### Activity
Your output should be the complete listing, word for word, with no pictures in it.

### Supplied data
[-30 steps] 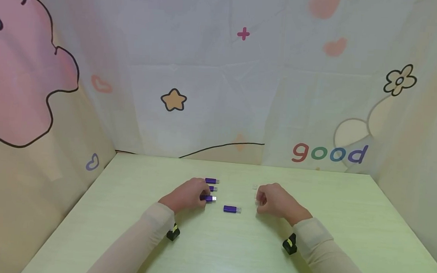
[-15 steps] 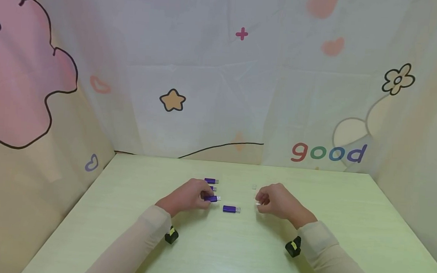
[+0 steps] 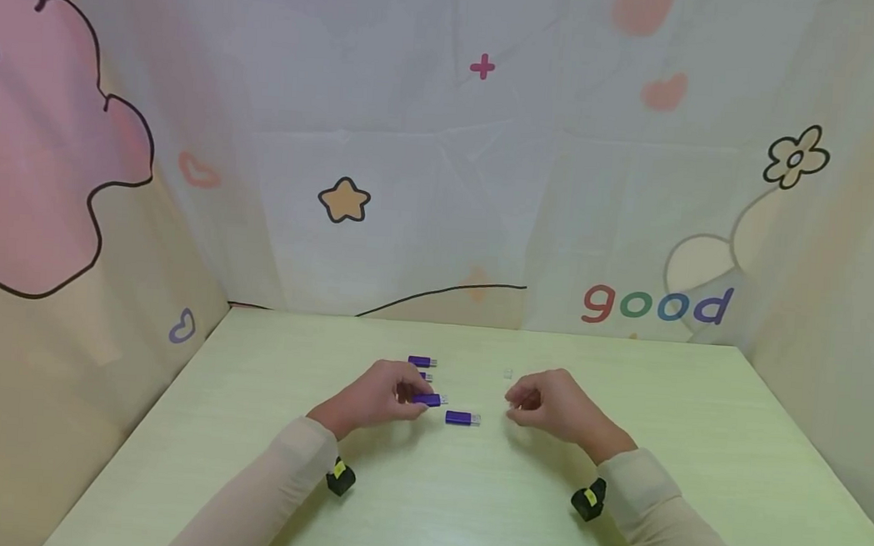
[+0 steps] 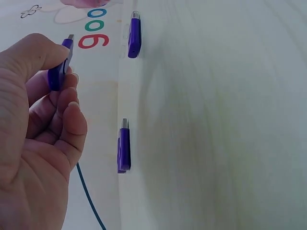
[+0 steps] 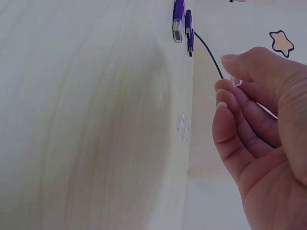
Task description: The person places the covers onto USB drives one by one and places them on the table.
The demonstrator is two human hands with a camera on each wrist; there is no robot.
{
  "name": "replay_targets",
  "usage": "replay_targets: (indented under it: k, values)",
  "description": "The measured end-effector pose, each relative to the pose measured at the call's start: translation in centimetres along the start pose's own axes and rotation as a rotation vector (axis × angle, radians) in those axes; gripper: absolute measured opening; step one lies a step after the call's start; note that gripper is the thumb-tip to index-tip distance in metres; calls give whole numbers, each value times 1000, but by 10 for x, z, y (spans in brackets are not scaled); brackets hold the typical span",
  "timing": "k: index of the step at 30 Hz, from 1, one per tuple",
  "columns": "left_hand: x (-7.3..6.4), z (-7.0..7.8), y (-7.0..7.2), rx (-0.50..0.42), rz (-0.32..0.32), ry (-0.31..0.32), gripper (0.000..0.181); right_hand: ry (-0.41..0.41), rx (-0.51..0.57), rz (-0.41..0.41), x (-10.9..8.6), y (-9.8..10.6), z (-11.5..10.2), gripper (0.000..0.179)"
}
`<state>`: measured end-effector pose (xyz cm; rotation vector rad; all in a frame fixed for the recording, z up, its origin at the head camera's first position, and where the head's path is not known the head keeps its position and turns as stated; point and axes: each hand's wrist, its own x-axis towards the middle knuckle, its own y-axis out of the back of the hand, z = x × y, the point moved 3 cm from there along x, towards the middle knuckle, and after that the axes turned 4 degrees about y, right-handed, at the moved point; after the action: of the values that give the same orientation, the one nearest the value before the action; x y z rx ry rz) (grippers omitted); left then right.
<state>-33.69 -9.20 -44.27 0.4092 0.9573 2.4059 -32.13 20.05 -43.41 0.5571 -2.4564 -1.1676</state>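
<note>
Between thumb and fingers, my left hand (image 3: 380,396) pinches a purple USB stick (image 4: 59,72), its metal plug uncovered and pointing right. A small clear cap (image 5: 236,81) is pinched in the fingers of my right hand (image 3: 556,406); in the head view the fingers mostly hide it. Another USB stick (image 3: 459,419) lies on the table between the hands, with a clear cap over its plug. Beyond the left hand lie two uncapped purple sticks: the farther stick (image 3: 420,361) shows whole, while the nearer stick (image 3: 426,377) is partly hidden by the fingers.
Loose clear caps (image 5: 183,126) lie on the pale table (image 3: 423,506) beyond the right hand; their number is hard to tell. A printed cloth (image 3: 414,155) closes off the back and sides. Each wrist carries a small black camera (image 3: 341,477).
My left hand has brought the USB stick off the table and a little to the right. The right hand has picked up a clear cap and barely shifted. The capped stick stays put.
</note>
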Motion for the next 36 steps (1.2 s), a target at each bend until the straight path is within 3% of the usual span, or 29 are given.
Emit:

### Response to this exercise
[-30 steps] 
[-15 steps] 
[+0 steps] 
[+0 steps] 
[+0 steps] 
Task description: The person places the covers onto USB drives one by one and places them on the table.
The demonstrator is two human hands with a camera on each wrist; there is no robot.
{
  "name": "replay_targets",
  "usage": "replay_targets: (indented under it: k, values)",
  "description": "The measured end-effector pose, each relative to the pose measured at the call's start: translation in centimetres along the start pose's own axes and rotation as a rotation vector (axis × angle, radians) in those axes; gripper: absolute measured opening; step one lies a step after the call's start; note that gripper is the thumb-tip to index-tip distance in metres; calls give whole numbers, each value times 1000, but by 10 for x, z, y (spans in brackets are not scaled); brackets hold the typical span",
  "timing": "k: index of the step at 30 Hz, from 1, one per tuple",
  "columns": "left_hand: x (-7.3..6.4), z (-7.0..7.8), y (-7.0..7.2), rx (-0.50..0.42), rz (-0.32..0.32), ry (-0.31..0.32), gripper (0.000..0.181); right_hand: ry (-0.41..0.41), rx (-0.51..0.57), rz (-0.41..0.41), x (-10.9..8.6), y (-9.8..10.6), z (-11.5..10.2), gripper (0.000..0.179)"
}
`<state>`: measured end-effector pose (xyz cm; rotation vector rad; all in a frame fixed for the recording, z up, its origin at the head camera's first position, and where the head's path is not known the head keeps its position and turns as stated; point and axes: each hand's wrist, its own x-axis towards the middle knuckle, its own y-axis out of the back of the hand, z = x × y, the point moved 3 cm from there along x, towards the middle knuckle, and after that the axes turned 4 degrees about y, right-handed, at the moved point; after the action: of the values that give the same orientation, the one nearest the value before the action; x y z rx ry rz) (grippers omitted); left then right.
<state>-33.69 -9.20 -44.27 0.4092 0.9573 2.4059 -32.13 20.05 -43.41 0.5571 -2.4564 -1.1676</state>
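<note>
Between thumb and fingers, my left hand (image 3: 380,396) pinches a purple USB stick (image 4: 59,72), its metal plug uncovered and pointing right. A small clear cap (image 5: 236,81) is pinched in the fingers of my right hand (image 3: 556,406); in the head view the fingers mostly hide it. Another USB stick (image 3: 459,419) lies on the table between the hands, with a clear cap over its plug. Beyond the left hand lie two uncapped purple sticks: the farther stick (image 3: 420,361) shows whole, while the nearer stick (image 3: 426,377) is partly hidden by the fingers.
Loose clear caps (image 5: 183,126) lie on the pale table (image 3: 423,506) beyond the right hand; their number is hard to tell. A printed cloth (image 3: 414,155) closes off the back and sides. Each wrist carries a small black camera (image 3: 341,477).
My left hand has brought the USB stick off the table and a little to the right. The right hand has picked up a clear cap and barely shifted. The capped stick stays put.
</note>
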Motion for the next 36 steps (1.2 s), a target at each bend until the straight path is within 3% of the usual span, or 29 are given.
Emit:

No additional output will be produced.